» Stored data:

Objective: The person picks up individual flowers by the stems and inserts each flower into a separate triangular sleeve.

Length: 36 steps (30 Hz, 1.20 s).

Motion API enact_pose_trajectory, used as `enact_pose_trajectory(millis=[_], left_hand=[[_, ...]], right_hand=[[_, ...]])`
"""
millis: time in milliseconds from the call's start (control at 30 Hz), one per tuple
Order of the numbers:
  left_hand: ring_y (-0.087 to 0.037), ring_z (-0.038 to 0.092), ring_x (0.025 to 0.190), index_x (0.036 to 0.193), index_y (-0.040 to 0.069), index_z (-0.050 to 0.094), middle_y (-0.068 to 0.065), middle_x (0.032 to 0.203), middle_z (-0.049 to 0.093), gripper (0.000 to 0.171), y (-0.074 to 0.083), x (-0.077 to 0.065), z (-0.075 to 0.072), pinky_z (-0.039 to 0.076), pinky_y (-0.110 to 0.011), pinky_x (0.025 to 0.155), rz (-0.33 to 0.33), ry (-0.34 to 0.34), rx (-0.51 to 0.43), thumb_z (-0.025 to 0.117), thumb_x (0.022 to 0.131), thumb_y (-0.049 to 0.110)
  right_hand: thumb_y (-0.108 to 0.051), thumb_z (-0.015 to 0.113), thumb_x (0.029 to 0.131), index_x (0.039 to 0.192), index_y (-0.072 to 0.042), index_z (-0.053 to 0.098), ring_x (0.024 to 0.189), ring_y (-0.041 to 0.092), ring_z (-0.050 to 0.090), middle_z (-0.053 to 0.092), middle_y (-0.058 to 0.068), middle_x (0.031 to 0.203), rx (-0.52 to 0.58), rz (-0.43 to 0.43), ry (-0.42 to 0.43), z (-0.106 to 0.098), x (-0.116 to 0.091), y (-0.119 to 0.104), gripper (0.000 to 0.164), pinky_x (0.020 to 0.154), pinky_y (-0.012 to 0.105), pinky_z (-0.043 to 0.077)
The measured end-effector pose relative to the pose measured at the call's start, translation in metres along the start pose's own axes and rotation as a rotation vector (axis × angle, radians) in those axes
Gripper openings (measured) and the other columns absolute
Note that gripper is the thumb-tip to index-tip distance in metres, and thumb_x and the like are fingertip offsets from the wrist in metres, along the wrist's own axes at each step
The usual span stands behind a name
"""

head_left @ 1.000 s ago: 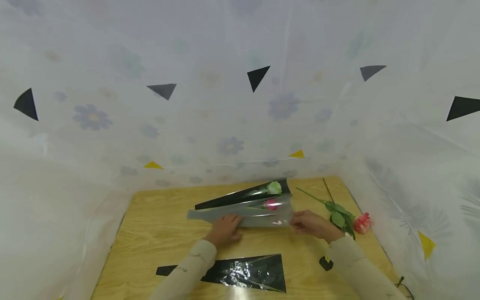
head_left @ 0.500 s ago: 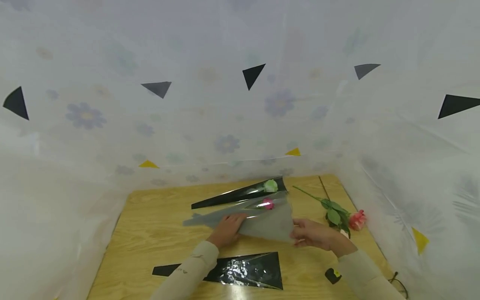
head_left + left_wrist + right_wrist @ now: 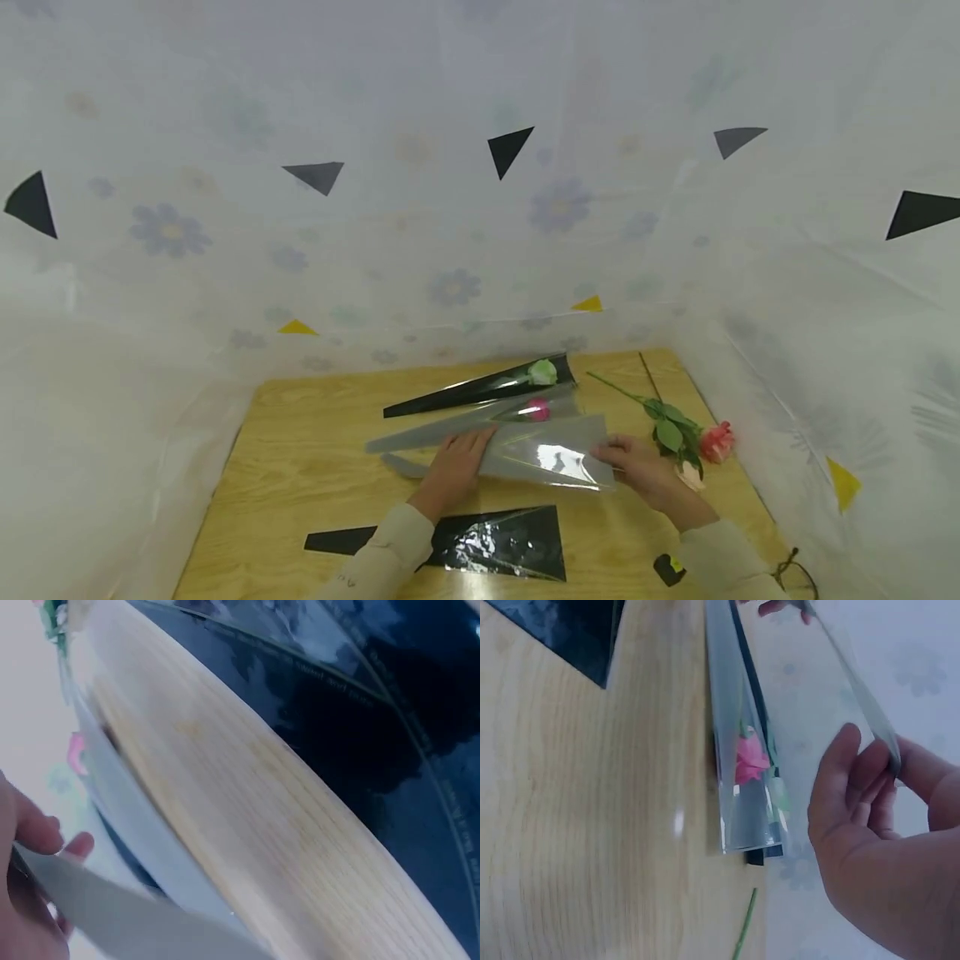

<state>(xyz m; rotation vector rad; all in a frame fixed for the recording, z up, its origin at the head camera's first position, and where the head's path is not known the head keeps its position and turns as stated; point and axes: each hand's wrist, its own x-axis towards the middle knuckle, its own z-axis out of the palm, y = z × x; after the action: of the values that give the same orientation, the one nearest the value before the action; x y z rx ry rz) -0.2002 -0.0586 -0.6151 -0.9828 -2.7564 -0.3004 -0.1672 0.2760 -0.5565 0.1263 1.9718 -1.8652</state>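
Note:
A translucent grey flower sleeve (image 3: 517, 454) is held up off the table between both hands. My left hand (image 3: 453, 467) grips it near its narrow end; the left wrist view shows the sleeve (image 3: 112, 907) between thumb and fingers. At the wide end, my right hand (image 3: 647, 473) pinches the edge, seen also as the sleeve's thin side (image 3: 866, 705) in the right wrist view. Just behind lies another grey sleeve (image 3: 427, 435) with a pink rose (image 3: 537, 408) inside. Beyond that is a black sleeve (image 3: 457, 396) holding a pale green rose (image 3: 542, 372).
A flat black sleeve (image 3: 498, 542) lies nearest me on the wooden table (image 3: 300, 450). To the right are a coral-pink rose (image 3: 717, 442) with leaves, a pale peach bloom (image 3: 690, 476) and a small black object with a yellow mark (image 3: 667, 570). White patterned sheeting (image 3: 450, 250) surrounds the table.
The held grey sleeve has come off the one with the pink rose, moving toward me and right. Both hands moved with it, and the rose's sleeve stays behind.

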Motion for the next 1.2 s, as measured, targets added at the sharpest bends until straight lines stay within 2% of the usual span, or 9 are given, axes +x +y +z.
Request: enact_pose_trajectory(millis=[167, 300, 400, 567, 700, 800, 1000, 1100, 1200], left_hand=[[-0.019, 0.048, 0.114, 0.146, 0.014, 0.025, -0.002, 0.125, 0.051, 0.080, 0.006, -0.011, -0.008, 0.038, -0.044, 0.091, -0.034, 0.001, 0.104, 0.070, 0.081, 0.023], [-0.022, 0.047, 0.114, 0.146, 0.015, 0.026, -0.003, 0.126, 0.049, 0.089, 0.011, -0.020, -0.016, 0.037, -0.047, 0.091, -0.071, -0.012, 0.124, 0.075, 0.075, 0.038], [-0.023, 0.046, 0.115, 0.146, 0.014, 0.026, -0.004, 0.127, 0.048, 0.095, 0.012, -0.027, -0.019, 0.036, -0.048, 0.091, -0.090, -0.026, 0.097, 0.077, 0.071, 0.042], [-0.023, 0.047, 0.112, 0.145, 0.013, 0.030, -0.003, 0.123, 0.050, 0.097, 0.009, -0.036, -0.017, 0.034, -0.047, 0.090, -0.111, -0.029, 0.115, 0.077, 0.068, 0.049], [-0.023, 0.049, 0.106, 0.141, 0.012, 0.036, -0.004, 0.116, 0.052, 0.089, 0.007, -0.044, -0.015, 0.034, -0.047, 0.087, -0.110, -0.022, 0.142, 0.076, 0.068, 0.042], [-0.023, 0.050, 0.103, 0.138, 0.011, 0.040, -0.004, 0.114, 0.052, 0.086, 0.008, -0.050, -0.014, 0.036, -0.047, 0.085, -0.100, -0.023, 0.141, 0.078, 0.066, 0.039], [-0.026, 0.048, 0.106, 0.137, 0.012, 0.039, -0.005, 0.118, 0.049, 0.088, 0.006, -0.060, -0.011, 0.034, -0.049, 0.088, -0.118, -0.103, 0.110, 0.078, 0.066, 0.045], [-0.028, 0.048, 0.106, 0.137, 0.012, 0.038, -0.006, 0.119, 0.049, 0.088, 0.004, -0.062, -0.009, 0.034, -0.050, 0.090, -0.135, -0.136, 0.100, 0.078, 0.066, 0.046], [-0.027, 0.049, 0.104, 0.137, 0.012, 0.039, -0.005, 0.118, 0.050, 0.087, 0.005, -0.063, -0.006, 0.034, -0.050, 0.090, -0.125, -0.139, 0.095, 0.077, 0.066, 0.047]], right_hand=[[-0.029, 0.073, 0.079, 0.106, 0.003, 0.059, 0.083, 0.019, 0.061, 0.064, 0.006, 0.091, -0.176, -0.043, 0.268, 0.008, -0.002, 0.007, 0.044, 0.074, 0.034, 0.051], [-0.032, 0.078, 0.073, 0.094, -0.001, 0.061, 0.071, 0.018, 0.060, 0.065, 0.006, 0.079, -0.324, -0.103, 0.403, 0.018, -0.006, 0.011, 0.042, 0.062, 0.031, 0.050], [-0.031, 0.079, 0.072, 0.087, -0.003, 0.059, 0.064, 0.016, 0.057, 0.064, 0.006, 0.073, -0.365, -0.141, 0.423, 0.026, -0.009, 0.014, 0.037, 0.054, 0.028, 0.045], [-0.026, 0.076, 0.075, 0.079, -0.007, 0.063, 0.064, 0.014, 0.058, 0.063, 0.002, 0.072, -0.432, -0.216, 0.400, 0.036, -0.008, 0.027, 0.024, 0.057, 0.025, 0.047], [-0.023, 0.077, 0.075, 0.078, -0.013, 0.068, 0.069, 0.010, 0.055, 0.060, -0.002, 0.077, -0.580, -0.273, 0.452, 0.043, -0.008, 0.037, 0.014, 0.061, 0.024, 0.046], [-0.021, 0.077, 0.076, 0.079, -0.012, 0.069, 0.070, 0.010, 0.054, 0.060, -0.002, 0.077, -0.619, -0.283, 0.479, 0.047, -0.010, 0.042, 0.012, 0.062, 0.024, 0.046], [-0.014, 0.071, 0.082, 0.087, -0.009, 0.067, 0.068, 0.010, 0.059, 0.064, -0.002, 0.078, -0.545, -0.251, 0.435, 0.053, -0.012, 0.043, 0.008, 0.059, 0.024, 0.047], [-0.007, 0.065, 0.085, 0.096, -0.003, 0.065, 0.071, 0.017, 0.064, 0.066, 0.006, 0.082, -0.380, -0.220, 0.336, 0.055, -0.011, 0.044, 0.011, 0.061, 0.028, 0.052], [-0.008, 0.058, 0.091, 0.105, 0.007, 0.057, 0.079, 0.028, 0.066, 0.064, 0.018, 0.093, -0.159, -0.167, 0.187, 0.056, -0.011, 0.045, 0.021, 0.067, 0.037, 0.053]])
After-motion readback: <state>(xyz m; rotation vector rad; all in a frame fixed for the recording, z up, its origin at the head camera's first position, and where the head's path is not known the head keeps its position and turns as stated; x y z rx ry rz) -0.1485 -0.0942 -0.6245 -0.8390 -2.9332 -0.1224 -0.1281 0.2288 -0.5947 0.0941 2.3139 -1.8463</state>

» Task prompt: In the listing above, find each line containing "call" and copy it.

» Solution to this task:
millis: time in milliseconds from the call's start (control at 30 Hz), one per tuple
The measured end-effector pose relative to the pose measured at the call's start, translation in metres along the start pose's own axes and rotation as a rotation vector (axis × angle, radians) in those axes

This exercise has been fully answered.